● **What the task requires**: Having read the listing below, repeat it exactly.

● **Task inputs**:
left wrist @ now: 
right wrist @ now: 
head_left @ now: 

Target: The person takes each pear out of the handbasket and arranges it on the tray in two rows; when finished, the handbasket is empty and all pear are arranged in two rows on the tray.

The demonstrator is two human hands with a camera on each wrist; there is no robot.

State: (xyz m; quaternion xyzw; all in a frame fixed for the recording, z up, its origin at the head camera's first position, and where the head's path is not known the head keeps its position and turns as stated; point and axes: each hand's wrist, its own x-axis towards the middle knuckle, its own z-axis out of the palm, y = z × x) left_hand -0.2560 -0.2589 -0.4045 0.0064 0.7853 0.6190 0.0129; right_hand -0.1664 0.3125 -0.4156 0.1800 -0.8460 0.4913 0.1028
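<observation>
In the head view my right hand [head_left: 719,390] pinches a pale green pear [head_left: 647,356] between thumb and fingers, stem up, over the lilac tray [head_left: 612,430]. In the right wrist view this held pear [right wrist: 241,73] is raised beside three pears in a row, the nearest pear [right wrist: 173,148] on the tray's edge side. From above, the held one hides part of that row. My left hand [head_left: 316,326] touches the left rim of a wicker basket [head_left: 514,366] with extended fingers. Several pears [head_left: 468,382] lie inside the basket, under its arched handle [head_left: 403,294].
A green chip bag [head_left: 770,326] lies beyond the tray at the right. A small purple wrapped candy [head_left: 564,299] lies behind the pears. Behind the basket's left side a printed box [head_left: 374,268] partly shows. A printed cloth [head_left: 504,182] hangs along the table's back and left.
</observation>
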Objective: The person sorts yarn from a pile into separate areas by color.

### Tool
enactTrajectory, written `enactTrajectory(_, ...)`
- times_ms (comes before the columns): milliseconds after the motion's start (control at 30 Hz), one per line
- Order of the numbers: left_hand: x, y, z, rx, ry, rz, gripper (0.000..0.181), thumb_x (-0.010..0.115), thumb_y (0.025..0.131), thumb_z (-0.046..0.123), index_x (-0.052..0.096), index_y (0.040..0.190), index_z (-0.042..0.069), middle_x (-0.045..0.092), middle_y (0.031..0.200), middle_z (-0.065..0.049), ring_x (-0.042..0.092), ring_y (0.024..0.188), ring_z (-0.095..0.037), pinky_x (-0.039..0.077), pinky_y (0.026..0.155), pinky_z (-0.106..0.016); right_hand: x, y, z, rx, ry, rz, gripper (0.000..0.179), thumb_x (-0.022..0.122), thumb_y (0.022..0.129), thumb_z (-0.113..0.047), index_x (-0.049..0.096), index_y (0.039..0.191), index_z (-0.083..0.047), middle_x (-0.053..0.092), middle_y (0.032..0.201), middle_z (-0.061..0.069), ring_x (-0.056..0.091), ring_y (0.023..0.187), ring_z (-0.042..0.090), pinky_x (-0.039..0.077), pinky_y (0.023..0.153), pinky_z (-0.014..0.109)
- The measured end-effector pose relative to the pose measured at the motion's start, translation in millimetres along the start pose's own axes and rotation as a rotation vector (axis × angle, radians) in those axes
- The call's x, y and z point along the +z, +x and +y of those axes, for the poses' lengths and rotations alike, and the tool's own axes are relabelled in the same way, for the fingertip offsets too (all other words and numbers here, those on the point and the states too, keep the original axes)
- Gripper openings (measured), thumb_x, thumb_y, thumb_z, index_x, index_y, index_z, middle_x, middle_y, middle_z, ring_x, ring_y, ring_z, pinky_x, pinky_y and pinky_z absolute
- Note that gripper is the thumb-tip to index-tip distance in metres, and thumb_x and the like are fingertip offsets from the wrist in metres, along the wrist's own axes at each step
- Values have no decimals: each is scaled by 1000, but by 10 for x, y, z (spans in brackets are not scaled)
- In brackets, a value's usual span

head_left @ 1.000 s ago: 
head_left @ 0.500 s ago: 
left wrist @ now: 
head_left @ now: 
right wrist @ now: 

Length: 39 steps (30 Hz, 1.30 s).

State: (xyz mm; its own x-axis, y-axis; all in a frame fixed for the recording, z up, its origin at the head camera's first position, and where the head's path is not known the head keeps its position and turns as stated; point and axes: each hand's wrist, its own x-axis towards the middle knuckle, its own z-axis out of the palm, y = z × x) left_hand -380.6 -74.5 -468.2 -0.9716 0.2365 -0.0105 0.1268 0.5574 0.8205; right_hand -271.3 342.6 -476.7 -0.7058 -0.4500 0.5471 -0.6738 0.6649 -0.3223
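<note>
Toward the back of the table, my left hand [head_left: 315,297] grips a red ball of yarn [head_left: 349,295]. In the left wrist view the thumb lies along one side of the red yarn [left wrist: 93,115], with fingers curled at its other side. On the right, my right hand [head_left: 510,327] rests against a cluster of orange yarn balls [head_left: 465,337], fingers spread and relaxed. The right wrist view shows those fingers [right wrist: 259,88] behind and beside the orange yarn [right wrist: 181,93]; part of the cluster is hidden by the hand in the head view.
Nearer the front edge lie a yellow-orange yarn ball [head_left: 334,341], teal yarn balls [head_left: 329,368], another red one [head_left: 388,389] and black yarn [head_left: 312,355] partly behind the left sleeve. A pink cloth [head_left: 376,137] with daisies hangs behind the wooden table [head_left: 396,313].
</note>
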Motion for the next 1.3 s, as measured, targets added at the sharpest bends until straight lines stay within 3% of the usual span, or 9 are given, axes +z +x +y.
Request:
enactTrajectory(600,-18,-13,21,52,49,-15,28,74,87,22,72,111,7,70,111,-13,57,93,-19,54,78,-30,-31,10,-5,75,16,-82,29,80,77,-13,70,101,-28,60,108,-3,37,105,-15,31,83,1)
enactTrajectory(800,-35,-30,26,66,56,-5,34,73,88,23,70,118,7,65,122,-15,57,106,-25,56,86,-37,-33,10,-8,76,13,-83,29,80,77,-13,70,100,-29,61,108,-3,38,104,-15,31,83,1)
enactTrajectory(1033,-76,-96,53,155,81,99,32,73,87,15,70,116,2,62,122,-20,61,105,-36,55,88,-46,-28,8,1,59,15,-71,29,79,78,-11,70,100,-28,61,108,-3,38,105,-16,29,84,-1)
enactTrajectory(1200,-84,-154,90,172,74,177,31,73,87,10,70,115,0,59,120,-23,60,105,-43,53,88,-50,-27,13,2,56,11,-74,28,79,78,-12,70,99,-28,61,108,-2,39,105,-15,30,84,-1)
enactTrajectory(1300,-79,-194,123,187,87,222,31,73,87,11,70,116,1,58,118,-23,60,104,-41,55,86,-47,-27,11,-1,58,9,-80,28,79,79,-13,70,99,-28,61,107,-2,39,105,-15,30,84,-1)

● **Response to this task**:
left wrist @ now: 
right wrist @ now: 
head_left @ now: 

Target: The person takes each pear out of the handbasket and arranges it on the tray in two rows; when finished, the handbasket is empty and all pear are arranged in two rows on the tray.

The demonstrator is two human hands with a camera on each wrist; there is no robot.

State: (xyz m; quaternion xyzw; all in a frame fixed for the recording, z up, its origin at the head camera's first position, and where the head's path is not known the head keeps its position and turns as stated; point and axes: each hand's wrist, its own x-axis towards the middle knuckle, its own z-axis out of the palm, y = z × x) left_hand -0.2560 -0.2589 -0.4045 0.0064 0.7853 0.6190 0.0129; right_hand -0.1664 0.3125 -0.4156 0.1800 -0.8460 0.4913 0.1028
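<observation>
In the head view my right hand [head_left: 719,390] pinches a pale green pear [head_left: 647,356] between thumb and fingers, stem up, over the lilac tray [head_left: 612,430]. In the right wrist view this held pear [right wrist: 241,73] is raised beside three pears in a row, the nearest pear [right wrist: 173,148] on the tray's edge side. From above, the held one hides part of that row. My left hand [head_left: 316,326] touches the left rim of a wicker basket [head_left: 514,366] with extended fingers. Several pears [head_left: 468,382] lie inside the basket, under its arched handle [head_left: 403,294].
A green chip bag [head_left: 770,326] lies beyond the tray at the right. A small purple wrapped candy [head_left: 564,299] lies behind the pears. Behind the basket's left side a printed box [head_left: 374,268] partly shows. A printed cloth [head_left: 504,182] hangs along the table's back and left.
</observation>
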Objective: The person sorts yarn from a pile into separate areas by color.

### Tool
enactTrajectory, written `enactTrajectory(_, ...)`
- times_ms (comes before the columns): milliseconds after the motion's start (control at 30 Hz), one per line
- Order of the numbers: left_hand: x, y, z, rx, ry, rz, gripper (0.000..0.181), thumb_x (-0.010..0.115), thumb_y (0.025..0.131), thumb_z (-0.046..0.123), index_x (-0.052..0.096), index_y (0.040..0.190), index_z (-0.042..0.069), middle_x (-0.045..0.092), middle_y (0.031..0.200), middle_z (-0.065..0.049), ring_x (-0.042..0.092), ring_y (0.024..0.188), ring_z (-0.095..0.037), pinky_x (-0.039..0.077), pinky_y (0.026..0.155), pinky_z (-0.106..0.016); right_hand: x, y, z, rx, ry, rz, gripper (0.000..0.179), thumb_x (-0.022..0.122), thumb_y (0.022..0.129), thumb_z (-0.113..0.047), index_x (-0.049..0.096), index_y (0.039..0.191), index_z (-0.083..0.047), middle_x (-0.053..0.092), middle_y (0.032..0.201), middle_z (-0.061..0.069), ring_x (-0.056..0.091), ring_y (0.023..0.187), ring_z (-0.042..0.090), pinky_x (-0.039..0.077), pinky_y (0.023..0.153), pinky_z (-0.014..0.109)
- The measured end-effector pose relative to the pose measured at the motion's start, translation in millimetres along the start pose's own axes and rotation as a rotation vector (axis × angle, radians) in those axes
- The call's x, y and z point along the +z, +x and +y of those axes, for the poses' lengths and rotations alike, and the tool's own axes are relabelled in the same way, for the fingertip offsets too (all other words and numbers here, those on the point and the states too, keep the original axes)
- Gripper openings (measured), thumb_x, thumb_y, thumb_z, index_x, index_y, index_z, middle_x, middle_y, middle_z, ring_x, ring_y, ring_z, pinky_x, pinky_y and pinky_z absolute
- Note that gripper is the thumb-tip to index-tip distance in metres, and thumb_x and the like are fingertip offsets from the wrist in metres, along the wrist's own axes at each step
- Values have no decimals: each is scaled by 1000, but by 10 for x, y, z (spans in brackets are not scaled)
- In brackets, a value's usual span

head_left @ 1.000 s ago: 
head_left @ 0.500 s ago: 
left wrist @ now: 
head_left @ now: 
right wrist @ now: 

Length: 39 steps (30 Hz, 1.30 s).

State: (xyz mm; its own x-axis, y-axis; all in a frame fixed for the recording, z up, its origin at the head camera's first position, and where the head's path is not known the head keeps its position and turns as stated; point and axes: each hand's wrist, its own x-axis towards the middle knuckle, its own z-axis out of the palm, y = z × x) left_hand -380.6 -74.5 -468.2 -0.9716 0.2365 -0.0105 0.1268 0.5574 0.8205; right_hand -271.3 342.6 -476.7 -0.7058 -0.4500 0.5471 -0.6738 0.6649 -0.3223
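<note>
Toward the back of the table, my left hand [head_left: 315,297] grips a red ball of yarn [head_left: 349,295]. In the left wrist view the thumb lies along one side of the red yarn [left wrist: 93,115], with fingers curled at its other side. On the right, my right hand [head_left: 510,327] rests against a cluster of orange yarn balls [head_left: 465,337], fingers spread and relaxed. The right wrist view shows those fingers [right wrist: 259,88] behind and beside the orange yarn [right wrist: 181,93]; part of the cluster is hidden by the hand in the head view.
Nearer the front edge lie a yellow-orange yarn ball [head_left: 334,341], teal yarn balls [head_left: 329,368], another red one [head_left: 388,389] and black yarn [head_left: 312,355] partly behind the left sleeve. A pink cloth [head_left: 376,137] with daisies hangs behind the wooden table [head_left: 396,313].
</note>
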Motion for the next 1.3 s, as measured, targets added at the sharpest bends until straight lines stay within 3% of the usual span, or 9 are given, axes +z +x +y.
Request:
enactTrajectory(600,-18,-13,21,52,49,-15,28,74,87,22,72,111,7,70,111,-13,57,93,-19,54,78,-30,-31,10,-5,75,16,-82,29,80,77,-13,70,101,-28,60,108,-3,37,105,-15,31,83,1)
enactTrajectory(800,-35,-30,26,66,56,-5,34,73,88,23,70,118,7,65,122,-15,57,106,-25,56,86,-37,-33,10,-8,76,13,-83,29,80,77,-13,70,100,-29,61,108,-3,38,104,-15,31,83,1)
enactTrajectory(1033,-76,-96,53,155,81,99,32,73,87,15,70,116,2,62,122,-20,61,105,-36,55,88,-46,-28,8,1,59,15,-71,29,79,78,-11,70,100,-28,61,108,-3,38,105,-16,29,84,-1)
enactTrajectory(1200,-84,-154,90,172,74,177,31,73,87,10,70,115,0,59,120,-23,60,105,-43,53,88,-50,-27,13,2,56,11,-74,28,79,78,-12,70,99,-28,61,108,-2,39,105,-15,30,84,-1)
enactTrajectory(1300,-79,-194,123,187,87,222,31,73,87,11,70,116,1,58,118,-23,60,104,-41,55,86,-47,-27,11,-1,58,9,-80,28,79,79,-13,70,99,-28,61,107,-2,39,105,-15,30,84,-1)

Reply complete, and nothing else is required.